> _Task instructions_: Below are records; report the number of lines in them that include the word "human", with no other text.

Items from a data source
--------

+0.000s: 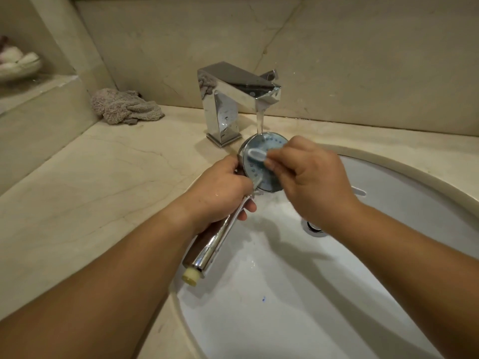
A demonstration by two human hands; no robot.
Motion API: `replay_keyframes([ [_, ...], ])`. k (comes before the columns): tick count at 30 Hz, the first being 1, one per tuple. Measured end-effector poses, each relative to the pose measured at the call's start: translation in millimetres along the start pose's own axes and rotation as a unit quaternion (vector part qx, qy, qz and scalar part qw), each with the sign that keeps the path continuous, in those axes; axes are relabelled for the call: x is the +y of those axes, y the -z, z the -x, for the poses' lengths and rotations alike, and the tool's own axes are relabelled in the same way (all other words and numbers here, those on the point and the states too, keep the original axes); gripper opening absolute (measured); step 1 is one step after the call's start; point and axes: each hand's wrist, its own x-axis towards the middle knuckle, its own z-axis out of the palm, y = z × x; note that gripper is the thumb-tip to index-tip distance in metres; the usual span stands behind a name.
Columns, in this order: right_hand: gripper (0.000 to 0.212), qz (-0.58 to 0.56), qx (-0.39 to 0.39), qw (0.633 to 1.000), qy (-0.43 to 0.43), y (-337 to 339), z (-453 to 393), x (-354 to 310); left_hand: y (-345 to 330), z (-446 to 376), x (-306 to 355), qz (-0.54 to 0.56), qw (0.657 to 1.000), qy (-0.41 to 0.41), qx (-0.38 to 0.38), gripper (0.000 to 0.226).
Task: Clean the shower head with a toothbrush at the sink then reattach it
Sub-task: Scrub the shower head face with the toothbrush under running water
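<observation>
A chrome shower head [261, 174] with a round blue-grey nozzle face is held over the white sink [285, 294], face towards me, under a stream of water from the faucet [233, 99]. My left hand [220, 190] grips its chrome handle just below the head; the handle's cream threaded end [191, 277] points down towards me. My right hand [311, 182] pinches a pale toothbrush [256, 155], whose head lies against the upper left of the nozzle face. Most of the toothbrush handle is hidden by my fingers.
A crumpled grey cloth [124, 106] lies on the beige marble counter [90, 177] at the back left. A dish with white items [18, 64] sits on a raised ledge at far left. The sink drain [315, 226] shows beside my right wrist.
</observation>
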Motion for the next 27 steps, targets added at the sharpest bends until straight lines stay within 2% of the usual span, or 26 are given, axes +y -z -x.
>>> replay_keyframes([
  [4, 0.018, 0.001, 0.016, 1.000, -0.013, 1.5, -0.3, 2.4, -0.6, 2.1, 3.5, 0.034, 0.999, 0.003, -0.009, 0.028],
  [7, 0.019, 0.014, -0.007, 1.000, 0.024, 3.5, -0.4, 2.2, -0.2, 4.9, 5.6, 0.072, 0.997, 0.005, -0.018, 0.023],
  [9, 0.020, 0.009, -0.007, 1.000, 0.009, 4.3, -0.8, 2.2, -0.6, 5.8, 6.6, 0.079, 0.996, 0.003, -0.031, 0.021],
  [14, 0.026, 0.016, -0.007, 0.999, 0.028, 5.2, -3.1, 3.2, 1.2, 4.0, 6.4, 0.073, 0.997, -0.001, -0.036, 0.020],
  [17, 0.020, 0.009, 0.018, 1.000, -0.002, 5.2, -2.8, 4.8, 1.0, 1.9, 5.6, 0.072, 0.997, -0.006, -0.033, 0.021],
  [20, 0.018, 0.023, -0.009, 0.999, 0.031, 2.3, -0.2, -0.7, 0.8, 1.9, 4.9, 0.057, 0.998, -0.019, -0.029, 0.020],
  [23, 0.017, 0.013, 0.007, 1.000, 0.000, 2.2, -1.9, 0.5, 0.0, 1.6, 3.9, 0.053, 0.998, -0.027, -0.027, 0.023],
  [27, 0.015, 0.031, -0.002, 0.999, 0.031, 1.6, -1.6, 1.8, 0.5, -0.1, 0.9, 0.029, 0.998, -0.035, -0.035, 0.022],
])
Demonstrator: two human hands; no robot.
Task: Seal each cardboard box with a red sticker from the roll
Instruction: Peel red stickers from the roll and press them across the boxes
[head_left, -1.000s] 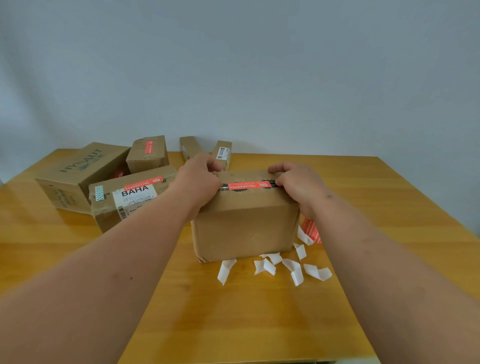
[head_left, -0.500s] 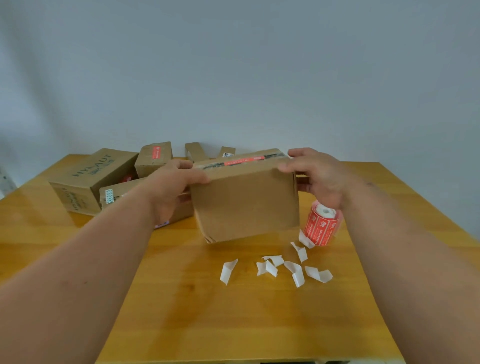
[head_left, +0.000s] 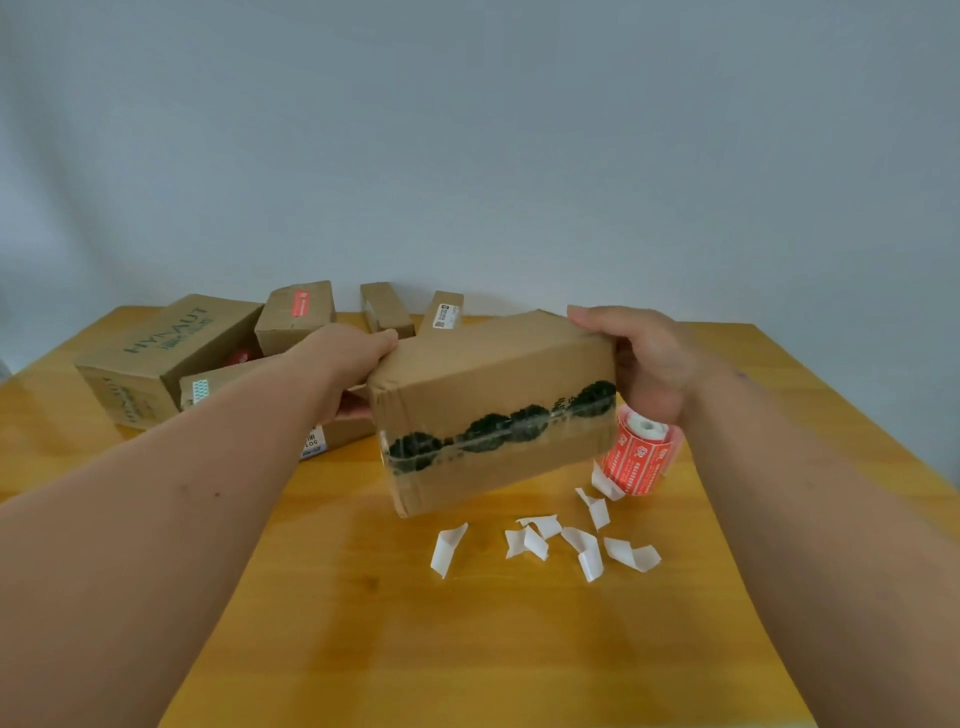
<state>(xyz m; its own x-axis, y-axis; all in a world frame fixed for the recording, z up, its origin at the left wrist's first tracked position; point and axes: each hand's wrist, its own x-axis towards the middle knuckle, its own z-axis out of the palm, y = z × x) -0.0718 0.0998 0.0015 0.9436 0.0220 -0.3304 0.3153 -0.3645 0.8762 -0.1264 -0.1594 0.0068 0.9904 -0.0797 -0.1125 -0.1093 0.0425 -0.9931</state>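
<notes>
I hold a brown cardboard box (head_left: 493, 410) in the air above the table, tilted, its taped face with a black scribbled band turned toward me. My left hand (head_left: 348, 364) grips its left end and my right hand (head_left: 639, 364) grips its right end and top corner. The red sticker on this box is out of sight. The roll of red stickers (head_left: 639, 457) stands on the table just under my right hand, partly hidden by the box.
Several white backing scraps (head_left: 550, 540) lie on the wooden table (head_left: 467, 649) in front of the box. Other cardboard boxes are piled at the back left: a large HYNAUT box (head_left: 161, 353), a small box with a red sticker (head_left: 296, 312), two narrow boxes (head_left: 387, 306).
Both hands lifted the box off the table and rolled it toward me; the stickered top face turned away and the taped, scribbled face now shows. The sticker roll became visible.
</notes>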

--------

> _Task response_: 2